Dec 02, 2008 20:55
So, I'm pissed off. Only slightly though, I'm too tired and too caught up in actual problems that I don't have the energy to be actually pissed off. Still. Irritated would be a good word.
The thing is: people often forget that I've been an atheist for ten years, before I did the whole 'falls-off-horse-on-route-to-Damascus' thing. And most of my ideas on how the world works and how it should work were formed during that period, since my entire uni carreer falls into that time slot.
On the interwebz, but also in real life amongst colleagues and friends, I often feel that people reduce me to the whole 'catholic religion teacher' thing. Friends sometimes become uncomfortable when the subject of my faith comes up, mostly because very few of them are religious; and colleagues often react with hostility, defending themselves while I would never attack. I'm not a missionary, I'm a teacher. There's a difference, I think.
On the interwebz, it's mostly hostility, and belittlement. Nothing I say gets taken seriously, or it takes an incredible amount of time to get some credit, and then one poorly phrased sentence can take that all away.
And while I shouldn't care about people's opinions, I do get very upset when people assume that because you openly take one position, you are unable to understand another position.
What triggered this little ranty-thingy, is a remark I made about how nonsensical it would be for atheists to feel the need to immediately worship one scientist because he happens to be a best-selling author or something or other (I've never seen the appeal in Dawkins, but then again I tend to not like sociobiology as a theory, as I believe I've said before). Anyhoo, I said atheism was a negative stance, answering no to one single question (is there a God?) and this is not enough to formulate a decisive world view.
Of course, this was interpreted as me saying atheists have no world view. Which is clearly not what I said.
Atheism (and theism for that matter) are not a positive formulation of a world view, they are a theological or metaphysical position on the basis of which a world view can be developed or postulated, depending on what you'd like to have your world be like. But there is little to nothing in atheism (or theism) that gives you actual answers, or suggests a positive project.
Compare it to Nietzsches discription of nihillism: this isn't a world view, it's just an analysis of where science and philosophy (and society) have arrived in his day and age. A lot of people who read Nietzsches work will mistake his discription for his world view, while it's clearly not. Nietzsche formulates very positive answers to this problem of nihillism, and that's where his world view is.
Similarly, Dawkins' atheism is not his world view. That's a kind of sociobiological materialism, I suppose, and his answers to all the important questions are to be found there. But atheism can also lead to humanism, objectivism (God forbid) or the raging existentialism of Sartre and Camus. It can lead to the Great Romantic Pessimism of Schopenhauer, which has nothing at all to do with Richard Dawkins. So to think that just because you discovered God is dead and no one cares, you have to suddenly leap at the chance to become a slave to exact science, is indeed nonsensical.
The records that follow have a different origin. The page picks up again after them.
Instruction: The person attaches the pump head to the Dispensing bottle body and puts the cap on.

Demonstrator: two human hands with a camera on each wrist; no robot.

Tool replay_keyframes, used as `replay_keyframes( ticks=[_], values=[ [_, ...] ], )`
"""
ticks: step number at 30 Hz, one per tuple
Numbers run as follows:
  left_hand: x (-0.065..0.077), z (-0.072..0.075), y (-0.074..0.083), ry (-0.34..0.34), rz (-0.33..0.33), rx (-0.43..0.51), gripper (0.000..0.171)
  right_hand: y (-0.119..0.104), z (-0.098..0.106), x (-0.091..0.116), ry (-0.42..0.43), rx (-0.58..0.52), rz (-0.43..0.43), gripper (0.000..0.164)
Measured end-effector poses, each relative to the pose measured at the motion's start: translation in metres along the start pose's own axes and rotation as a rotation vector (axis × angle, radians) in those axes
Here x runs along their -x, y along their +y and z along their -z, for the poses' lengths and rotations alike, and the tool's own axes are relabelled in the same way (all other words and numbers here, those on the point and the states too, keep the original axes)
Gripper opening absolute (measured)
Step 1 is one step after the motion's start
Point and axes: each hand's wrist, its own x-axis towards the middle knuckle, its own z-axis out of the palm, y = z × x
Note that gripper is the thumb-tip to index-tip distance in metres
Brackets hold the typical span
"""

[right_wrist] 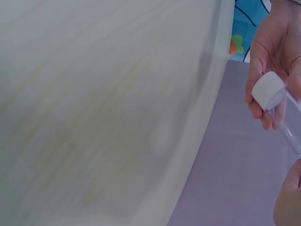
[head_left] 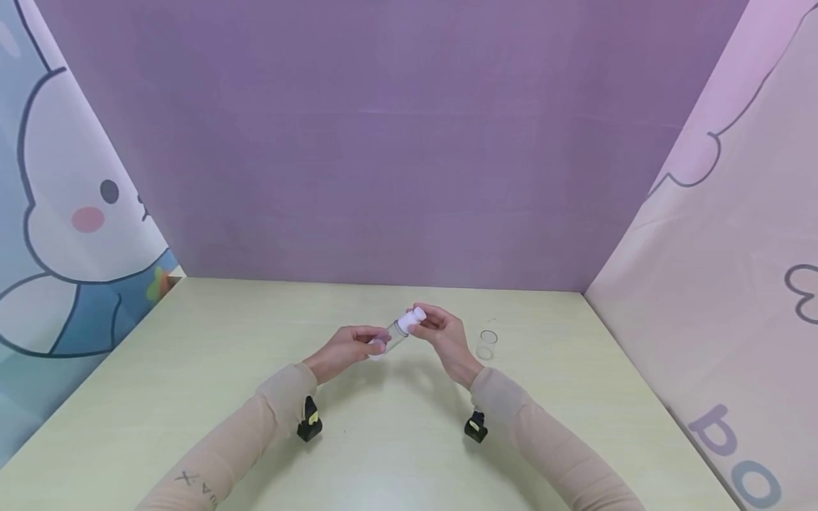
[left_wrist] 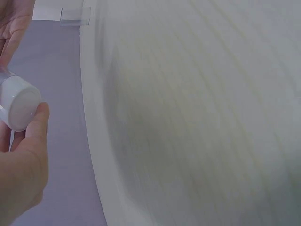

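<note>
Clear bottle [head_left: 395, 339], head view: tilted above the table [head_left: 396, 447], left hand [head_left: 347, 350] pinching its lower end, right hand [head_left: 445, 339] its white upper end. Left wrist: white base [left_wrist: 24, 107] within the left grip. Right wrist: clear body between both hands.

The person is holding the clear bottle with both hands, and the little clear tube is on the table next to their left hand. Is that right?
Not quite: the little clear tube is on the table next to their right hand, not their left hand. The head view shows it. Both hands are indeed holding the clear bottle.
</note>
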Motion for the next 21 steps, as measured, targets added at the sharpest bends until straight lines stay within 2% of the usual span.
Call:
replay_keyframes(
  ticks=[12,21],
  values=[
    [-0.0016,0.0001,-0.0012,0.01,-0.001,-0.005,0.042,0.0014,-0.0014,-0.0006,0.053,0.009,-0.021,0.043],
    [-0.0026,0.0018,-0.0028,-0.009,0.0,-0.002,0.047,0.003,-0.0023,-0.0014,0.082,0.014,-0.049,0.042]
  ],
)
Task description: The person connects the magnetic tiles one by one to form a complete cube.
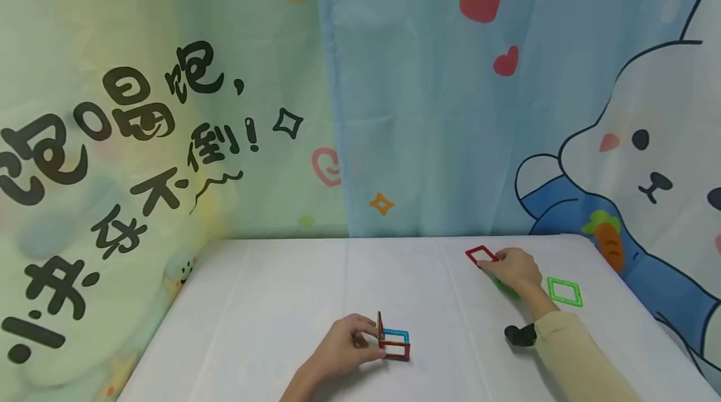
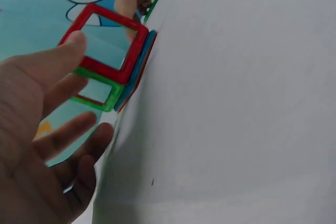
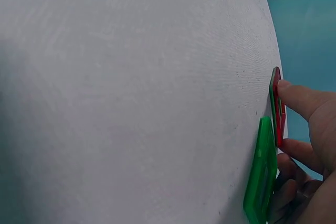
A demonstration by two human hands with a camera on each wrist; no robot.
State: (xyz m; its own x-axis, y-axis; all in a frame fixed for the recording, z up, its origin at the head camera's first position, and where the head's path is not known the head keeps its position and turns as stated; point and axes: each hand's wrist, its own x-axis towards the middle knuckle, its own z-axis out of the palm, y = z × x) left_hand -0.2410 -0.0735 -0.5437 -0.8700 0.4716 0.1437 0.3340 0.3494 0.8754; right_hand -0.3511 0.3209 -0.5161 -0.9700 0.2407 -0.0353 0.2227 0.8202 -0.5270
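Note:
In the head view my left hand (image 1: 350,347) pinches a small joined group of magnetic tile frames at the table's front middle. That group has a red frame (image 2: 107,71), a green frame (image 2: 114,97) and a blue frame (image 2: 136,70) in the left wrist view. The left thumb lies on the red frame; the other fingers are behind or below it. At the far right, my right hand (image 1: 515,272) holds a loose red square frame (image 1: 475,249) between thumb and finger, with a green edge along it. A green frame (image 3: 258,177) lies under that hand, partly hidden.
Another green square frame (image 1: 563,281) lies to the right of the right hand. A black rounded object (image 1: 519,335) sits at the right sleeve cuff (image 1: 554,327). The white-covered table (image 1: 270,289) ends at a printed curtain (image 1: 417,139) behind.

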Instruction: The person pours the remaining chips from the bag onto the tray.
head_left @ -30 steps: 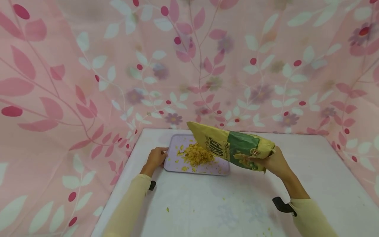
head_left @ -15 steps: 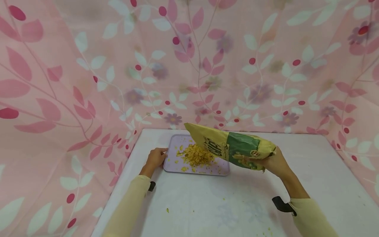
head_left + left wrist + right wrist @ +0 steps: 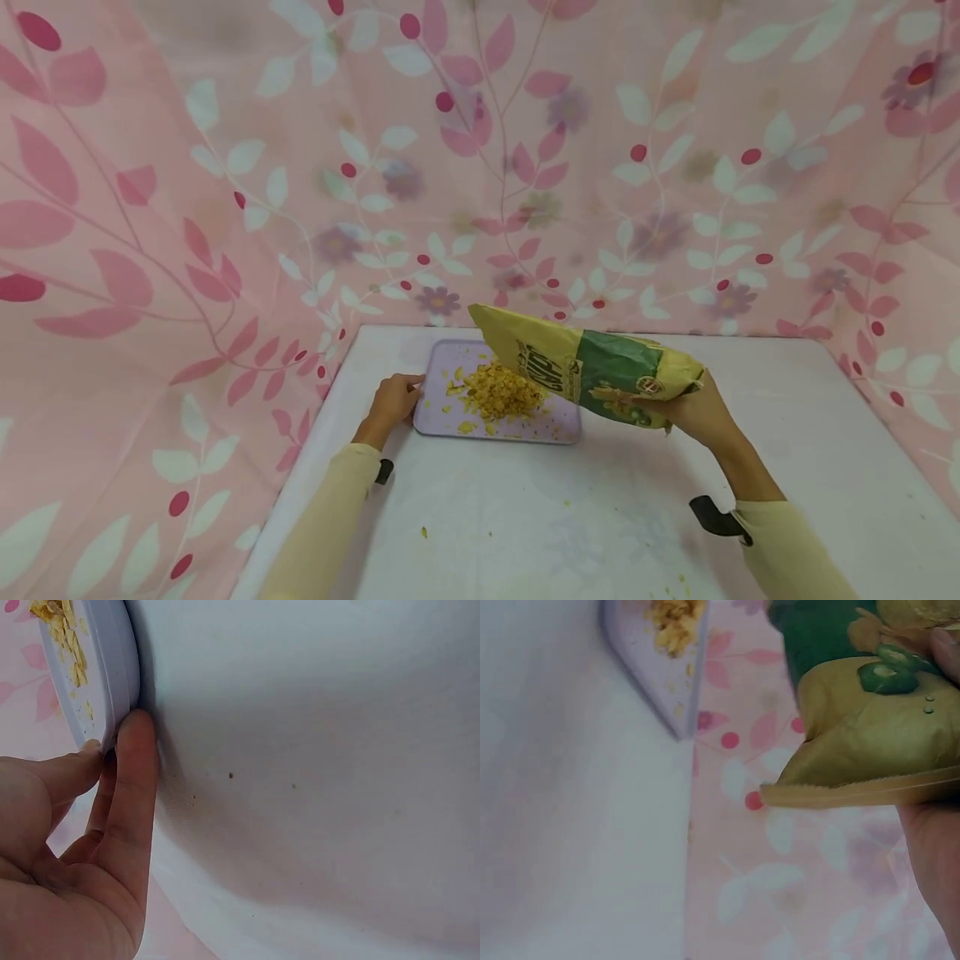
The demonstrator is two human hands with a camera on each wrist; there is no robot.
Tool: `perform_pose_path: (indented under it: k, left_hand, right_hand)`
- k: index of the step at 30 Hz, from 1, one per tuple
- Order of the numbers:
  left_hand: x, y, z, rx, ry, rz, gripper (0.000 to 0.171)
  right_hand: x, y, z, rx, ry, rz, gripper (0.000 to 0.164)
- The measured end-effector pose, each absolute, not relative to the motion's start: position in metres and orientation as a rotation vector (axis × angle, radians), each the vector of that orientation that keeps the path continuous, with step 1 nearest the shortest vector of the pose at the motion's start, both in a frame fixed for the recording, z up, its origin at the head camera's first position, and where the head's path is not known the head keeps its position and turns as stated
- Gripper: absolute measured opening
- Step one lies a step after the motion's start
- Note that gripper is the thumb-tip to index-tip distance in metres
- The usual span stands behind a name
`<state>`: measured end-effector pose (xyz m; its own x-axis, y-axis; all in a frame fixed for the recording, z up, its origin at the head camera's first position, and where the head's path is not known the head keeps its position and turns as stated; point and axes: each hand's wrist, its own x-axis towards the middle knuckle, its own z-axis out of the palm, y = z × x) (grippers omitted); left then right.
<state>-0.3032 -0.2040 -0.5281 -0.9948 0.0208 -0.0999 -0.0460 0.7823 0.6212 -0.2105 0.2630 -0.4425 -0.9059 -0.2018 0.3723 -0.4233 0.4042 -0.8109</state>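
My right hand (image 3: 693, 414) grips the closed-end part of a yellow and green chip bag (image 3: 618, 371). The bag is tilted, its far end angled down over a lilac tray (image 3: 480, 432). On that tray lies a heap of broken yellow chips (image 3: 498, 392), partly hidden behind the bag. At the tray's left edge my left hand (image 3: 395, 400) pinches the rim, thumb on top and fingers against the outer wall, as the left wrist view shows. In the right wrist view the bag's crimped end (image 3: 855, 793) lies near the wrist.
Small crumbs (image 3: 423, 532) lie on the white table (image 3: 510, 508), with more crumbs (image 3: 681, 583) near the front right. A pink floral cloth (image 3: 510, 167) hangs behind and beside the table. Black straps (image 3: 716, 518) sit at the sleeves.
The bag has shifted only slightly in my right hand's grip, its far end dipping and rising a little. The left hand and the tray stay in place.
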Motion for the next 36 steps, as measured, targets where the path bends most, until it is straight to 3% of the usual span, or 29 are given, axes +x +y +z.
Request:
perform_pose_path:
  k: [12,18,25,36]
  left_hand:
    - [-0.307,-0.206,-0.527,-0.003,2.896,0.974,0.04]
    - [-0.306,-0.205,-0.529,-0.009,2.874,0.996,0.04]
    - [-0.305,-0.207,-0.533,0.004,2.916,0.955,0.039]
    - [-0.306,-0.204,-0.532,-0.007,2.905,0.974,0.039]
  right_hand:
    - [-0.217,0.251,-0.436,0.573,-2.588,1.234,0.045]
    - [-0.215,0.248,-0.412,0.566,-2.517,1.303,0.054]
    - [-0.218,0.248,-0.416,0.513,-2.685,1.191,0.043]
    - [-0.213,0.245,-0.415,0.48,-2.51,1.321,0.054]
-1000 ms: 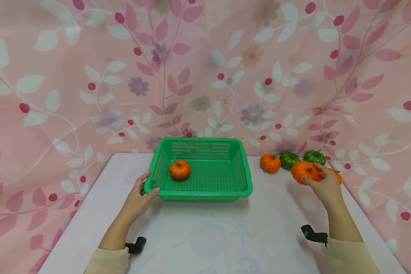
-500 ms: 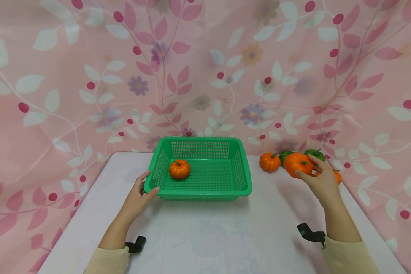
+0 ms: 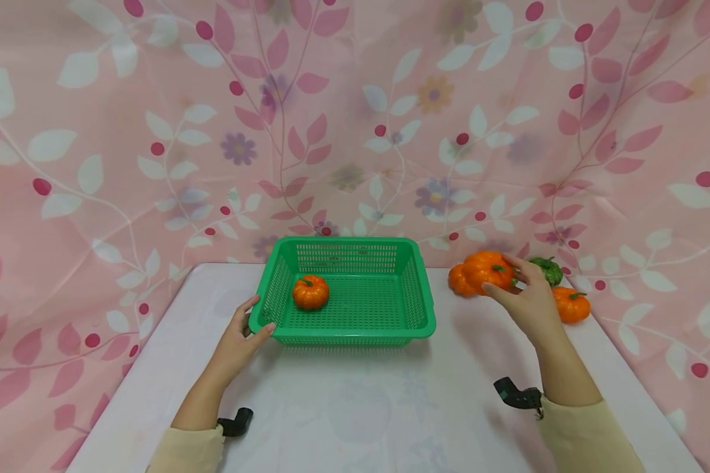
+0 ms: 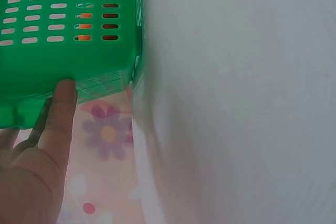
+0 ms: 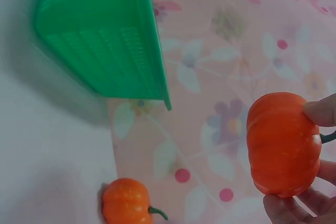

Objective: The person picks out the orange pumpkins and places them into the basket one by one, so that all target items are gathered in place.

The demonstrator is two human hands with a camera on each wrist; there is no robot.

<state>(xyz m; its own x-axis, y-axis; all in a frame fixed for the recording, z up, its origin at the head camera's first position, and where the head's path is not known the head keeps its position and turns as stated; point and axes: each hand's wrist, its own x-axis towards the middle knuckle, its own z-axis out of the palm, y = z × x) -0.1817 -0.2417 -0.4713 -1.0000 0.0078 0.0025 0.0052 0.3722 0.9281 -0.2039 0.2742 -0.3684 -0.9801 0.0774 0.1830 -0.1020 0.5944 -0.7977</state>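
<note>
My left hand (image 3: 239, 338) holds the near left corner of a green plastic basket (image 3: 355, 334), thumb at the front and fingers along the left side. In the left wrist view the thumb (image 4: 62, 103) lies straight against the basket wall (image 4: 31, 72). One small orange pumpkin (image 3: 310, 293) sits in the basket, toward the left. Off to the right, my right hand (image 3: 532, 299) grips a larger orange pumpkin (image 3: 486, 270) between thumb and fingers, raised above the table. The right wrist view shows this pumpkin (image 5: 283, 145) with its green stem toward the palm.
Behind the held pumpkin, another orange pumpkin (image 3: 460, 282) is partly covered on the table (image 3: 355, 401). A green pumpkin (image 3: 547, 270) and an orange pumpkin (image 3: 571, 305) lie near the right edge. Flowered pink cloth (image 3: 355, 131) hangs at the back.
My right hand has lifted the larger orange pumpkin and carried it left toward the basket, uncovering the orange pumpkin at the right edge. The left hand and basket have stayed put.
</note>
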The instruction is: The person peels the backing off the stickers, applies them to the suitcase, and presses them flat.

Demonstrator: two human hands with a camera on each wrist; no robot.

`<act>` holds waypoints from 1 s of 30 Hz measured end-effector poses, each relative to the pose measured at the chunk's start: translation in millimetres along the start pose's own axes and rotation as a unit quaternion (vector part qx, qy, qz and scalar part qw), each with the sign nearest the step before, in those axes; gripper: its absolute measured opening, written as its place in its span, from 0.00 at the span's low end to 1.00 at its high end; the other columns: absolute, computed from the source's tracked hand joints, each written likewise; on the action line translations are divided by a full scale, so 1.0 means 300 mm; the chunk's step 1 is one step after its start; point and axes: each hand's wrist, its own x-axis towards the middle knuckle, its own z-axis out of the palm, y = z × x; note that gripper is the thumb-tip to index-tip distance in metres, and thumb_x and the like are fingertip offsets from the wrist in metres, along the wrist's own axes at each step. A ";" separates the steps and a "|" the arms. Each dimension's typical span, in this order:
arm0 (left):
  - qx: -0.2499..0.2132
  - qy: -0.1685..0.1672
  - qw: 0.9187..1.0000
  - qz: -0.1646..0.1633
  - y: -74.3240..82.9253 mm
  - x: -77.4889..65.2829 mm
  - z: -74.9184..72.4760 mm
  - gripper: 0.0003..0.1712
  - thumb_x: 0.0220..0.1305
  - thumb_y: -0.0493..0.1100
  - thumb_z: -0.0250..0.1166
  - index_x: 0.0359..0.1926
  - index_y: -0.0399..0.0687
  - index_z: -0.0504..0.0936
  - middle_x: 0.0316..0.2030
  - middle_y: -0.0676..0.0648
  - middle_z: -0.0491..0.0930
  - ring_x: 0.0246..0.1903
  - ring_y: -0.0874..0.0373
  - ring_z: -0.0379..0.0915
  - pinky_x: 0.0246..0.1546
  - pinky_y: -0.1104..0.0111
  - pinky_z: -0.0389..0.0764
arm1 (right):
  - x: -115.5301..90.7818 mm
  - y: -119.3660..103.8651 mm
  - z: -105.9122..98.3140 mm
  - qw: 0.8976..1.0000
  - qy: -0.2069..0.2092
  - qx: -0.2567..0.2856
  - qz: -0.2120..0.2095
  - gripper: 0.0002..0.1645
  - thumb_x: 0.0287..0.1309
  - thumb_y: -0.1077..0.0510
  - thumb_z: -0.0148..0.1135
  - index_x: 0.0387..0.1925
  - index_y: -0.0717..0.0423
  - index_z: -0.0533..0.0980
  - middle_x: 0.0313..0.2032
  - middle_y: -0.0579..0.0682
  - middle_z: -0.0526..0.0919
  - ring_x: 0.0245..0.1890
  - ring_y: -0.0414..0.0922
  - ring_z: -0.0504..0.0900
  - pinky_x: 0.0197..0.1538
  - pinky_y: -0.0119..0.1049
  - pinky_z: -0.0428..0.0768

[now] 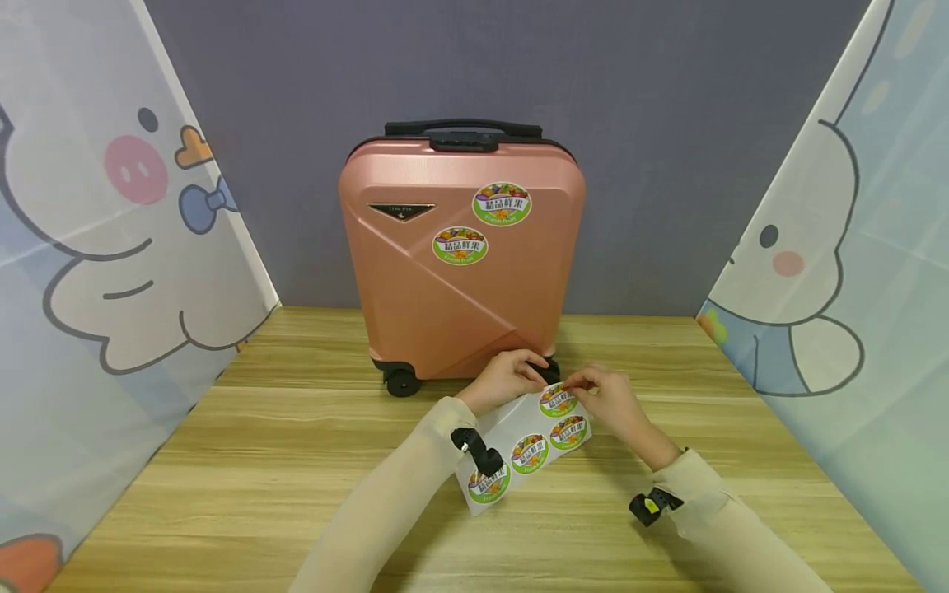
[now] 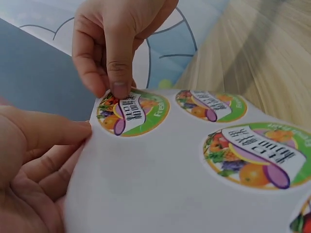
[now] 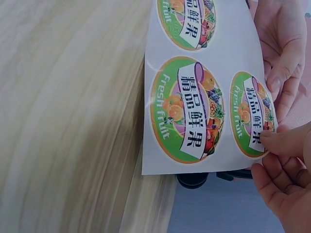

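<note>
A white sticker sheet (image 1: 511, 424) with several oval fruit stickers is held above the wooden table, in front of a pink suitcase (image 1: 460, 305). My left hand (image 1: 504, 381) pinches its far edge between thumb and fingers, as the left wrist view also shows. At the upper right corner my right hand (image 1: 604, 398) pinches the sheet, its thumb lying over the edge of a corner sticker (image 3: 252, 114). That sticker appears flat on the sheet. Two matching stickers, an upper one (image 1: 502, 204) and a lower one (image 1: 460, 245), are on the suitcase front.
The suitcase stands upright at the back of the wooden table (image 1: 296, 428), its black wheel (image 1: 403, 382) near the hands. Behind it rises a grey panel (image 1: 638, 165). Cartoon-printed cloths hang on the left (image 1: 133, 206) and right (image 1: 830, 272).
</note>
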 end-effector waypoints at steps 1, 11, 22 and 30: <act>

For me, my atheism was combined with a great love for all things postmodern: in the absence of any deities, man created the fabric of the world from language. And that hasn't changed one bit: it's still the basis on which I operate. For me, Derrida is as important as any gospel or even more important, because that's where my basic world view lies. Does my passion for postmodern thinking follow from my atheism? Of course not, to think so would be nonsensical.
People who know me well know how much I hate to be underestimated, especially when I think it may be rightly so. But in this case, what angers me is that I'm labouring against a prejudice that I'll never be able to fully overcome. Which fucking sucks.